• _Exercise_: Lines of the material that include the string "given" should be returned.

• _Extracted material_:
---
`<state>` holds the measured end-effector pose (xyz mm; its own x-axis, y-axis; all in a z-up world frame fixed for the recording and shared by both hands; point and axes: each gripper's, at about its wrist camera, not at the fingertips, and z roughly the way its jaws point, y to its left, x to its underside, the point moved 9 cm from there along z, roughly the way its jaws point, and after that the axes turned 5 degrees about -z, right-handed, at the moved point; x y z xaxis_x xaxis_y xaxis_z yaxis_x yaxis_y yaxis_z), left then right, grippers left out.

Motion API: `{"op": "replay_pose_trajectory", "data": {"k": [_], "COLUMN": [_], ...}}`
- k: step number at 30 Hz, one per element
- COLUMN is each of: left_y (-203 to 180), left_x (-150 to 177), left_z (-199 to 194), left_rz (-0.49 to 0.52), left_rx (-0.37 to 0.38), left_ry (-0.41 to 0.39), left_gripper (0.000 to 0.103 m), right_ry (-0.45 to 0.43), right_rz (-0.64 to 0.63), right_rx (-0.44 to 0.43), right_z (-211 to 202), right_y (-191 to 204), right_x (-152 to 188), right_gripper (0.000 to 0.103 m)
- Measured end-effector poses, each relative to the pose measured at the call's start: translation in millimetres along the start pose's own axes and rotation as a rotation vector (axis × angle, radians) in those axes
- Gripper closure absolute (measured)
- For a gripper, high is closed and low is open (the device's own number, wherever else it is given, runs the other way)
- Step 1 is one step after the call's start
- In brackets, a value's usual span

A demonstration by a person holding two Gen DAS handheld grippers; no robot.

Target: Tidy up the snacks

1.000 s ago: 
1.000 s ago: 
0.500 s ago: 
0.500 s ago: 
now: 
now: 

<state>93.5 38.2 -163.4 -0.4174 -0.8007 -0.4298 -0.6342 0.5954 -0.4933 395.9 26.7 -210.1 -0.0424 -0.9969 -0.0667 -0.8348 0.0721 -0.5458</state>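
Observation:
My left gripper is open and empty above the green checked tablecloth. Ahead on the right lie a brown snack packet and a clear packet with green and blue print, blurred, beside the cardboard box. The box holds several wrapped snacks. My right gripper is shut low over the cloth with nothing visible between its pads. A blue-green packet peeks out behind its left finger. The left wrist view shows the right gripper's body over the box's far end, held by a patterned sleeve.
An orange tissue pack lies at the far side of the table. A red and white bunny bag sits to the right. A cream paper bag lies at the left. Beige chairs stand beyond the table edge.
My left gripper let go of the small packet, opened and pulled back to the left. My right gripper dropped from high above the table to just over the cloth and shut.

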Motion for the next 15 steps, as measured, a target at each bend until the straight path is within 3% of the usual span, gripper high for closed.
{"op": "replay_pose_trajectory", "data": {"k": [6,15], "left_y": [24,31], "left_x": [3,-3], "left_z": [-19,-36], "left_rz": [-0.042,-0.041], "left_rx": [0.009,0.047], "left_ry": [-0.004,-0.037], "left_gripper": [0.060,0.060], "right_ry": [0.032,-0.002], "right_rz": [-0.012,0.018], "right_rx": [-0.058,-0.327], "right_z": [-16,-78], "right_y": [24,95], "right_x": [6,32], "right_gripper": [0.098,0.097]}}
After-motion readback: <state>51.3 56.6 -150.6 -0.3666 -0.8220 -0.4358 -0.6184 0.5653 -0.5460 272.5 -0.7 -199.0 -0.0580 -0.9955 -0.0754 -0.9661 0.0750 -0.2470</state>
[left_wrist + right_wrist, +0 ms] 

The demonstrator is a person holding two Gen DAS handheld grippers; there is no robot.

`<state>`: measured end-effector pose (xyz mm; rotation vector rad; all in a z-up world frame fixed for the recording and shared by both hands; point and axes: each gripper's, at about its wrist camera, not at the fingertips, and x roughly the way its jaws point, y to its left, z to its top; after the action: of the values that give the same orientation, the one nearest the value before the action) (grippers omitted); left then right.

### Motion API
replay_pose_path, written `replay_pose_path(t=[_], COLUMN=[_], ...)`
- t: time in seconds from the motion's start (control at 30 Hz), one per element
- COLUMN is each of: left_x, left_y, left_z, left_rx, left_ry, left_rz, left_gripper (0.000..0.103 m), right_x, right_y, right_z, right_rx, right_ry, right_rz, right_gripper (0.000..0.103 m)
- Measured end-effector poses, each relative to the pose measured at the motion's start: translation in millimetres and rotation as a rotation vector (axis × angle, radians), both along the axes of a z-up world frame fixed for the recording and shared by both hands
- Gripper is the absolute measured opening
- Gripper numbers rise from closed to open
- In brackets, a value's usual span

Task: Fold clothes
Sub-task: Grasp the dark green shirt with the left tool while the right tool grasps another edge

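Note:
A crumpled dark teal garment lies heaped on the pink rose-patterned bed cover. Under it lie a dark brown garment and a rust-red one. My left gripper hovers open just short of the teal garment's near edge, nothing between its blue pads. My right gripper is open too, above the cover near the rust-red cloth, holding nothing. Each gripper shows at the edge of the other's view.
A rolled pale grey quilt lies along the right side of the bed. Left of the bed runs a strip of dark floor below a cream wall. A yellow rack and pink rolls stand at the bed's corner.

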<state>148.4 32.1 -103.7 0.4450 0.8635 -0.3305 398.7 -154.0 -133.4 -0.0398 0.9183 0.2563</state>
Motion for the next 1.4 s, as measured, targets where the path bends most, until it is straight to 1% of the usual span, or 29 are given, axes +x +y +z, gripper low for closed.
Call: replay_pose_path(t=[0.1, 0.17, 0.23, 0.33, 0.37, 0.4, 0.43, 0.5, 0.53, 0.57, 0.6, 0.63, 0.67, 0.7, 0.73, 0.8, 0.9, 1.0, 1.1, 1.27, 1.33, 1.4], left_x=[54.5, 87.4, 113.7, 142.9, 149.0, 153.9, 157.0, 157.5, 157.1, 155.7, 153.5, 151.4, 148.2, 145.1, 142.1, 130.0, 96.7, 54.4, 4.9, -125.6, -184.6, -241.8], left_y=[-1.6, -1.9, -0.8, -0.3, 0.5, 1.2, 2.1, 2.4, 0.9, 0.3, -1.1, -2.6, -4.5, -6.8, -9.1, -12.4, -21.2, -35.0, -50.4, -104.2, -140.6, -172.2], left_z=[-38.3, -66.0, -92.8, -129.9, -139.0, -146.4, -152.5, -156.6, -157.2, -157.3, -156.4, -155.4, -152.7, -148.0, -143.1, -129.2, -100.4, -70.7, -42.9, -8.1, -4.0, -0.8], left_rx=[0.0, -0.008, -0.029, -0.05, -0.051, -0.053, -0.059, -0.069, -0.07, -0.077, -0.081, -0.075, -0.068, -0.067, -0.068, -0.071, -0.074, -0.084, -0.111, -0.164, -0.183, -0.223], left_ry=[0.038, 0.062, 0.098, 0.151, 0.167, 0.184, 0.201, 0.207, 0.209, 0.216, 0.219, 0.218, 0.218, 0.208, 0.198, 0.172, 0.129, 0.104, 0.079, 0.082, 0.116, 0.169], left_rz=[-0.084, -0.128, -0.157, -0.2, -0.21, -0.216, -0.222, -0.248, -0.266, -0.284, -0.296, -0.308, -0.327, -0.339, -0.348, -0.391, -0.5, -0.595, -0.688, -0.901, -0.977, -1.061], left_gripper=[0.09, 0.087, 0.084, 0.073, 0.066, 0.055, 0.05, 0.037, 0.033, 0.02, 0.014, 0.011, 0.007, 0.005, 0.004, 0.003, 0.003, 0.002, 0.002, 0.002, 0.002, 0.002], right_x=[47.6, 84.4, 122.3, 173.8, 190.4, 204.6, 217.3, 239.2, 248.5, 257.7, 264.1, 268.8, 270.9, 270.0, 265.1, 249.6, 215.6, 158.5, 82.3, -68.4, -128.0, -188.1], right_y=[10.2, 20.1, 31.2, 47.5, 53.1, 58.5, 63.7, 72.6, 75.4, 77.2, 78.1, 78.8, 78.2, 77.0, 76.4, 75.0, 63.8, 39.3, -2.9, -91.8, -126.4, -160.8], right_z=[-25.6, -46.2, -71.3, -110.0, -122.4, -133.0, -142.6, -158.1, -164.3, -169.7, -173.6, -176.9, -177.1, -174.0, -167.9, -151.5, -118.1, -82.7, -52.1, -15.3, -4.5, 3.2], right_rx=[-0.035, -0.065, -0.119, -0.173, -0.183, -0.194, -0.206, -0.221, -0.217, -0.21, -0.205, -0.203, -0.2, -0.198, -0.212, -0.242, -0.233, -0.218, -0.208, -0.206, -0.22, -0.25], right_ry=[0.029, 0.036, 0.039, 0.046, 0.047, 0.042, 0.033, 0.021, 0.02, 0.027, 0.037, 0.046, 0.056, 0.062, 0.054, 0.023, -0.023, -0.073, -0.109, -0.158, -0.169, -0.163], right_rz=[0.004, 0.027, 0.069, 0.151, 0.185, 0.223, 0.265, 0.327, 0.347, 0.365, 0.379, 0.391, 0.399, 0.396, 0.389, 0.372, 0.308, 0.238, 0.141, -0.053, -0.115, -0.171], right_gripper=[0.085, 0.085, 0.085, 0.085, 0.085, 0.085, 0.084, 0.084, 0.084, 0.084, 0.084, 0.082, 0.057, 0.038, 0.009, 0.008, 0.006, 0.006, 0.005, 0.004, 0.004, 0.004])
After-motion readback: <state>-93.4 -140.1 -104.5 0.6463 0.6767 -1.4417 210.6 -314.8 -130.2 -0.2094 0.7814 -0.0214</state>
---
• _Answer section_:
- For a gripper, high is closed and low is open (the device's own number, wherever else it is given, runs the other way)
Motion for the next 1.4 s, as measured, targets where the path bends most, until it is straight to 1% of the usual span, or 29 are given, axes +x +y +z, gripper low for closed.

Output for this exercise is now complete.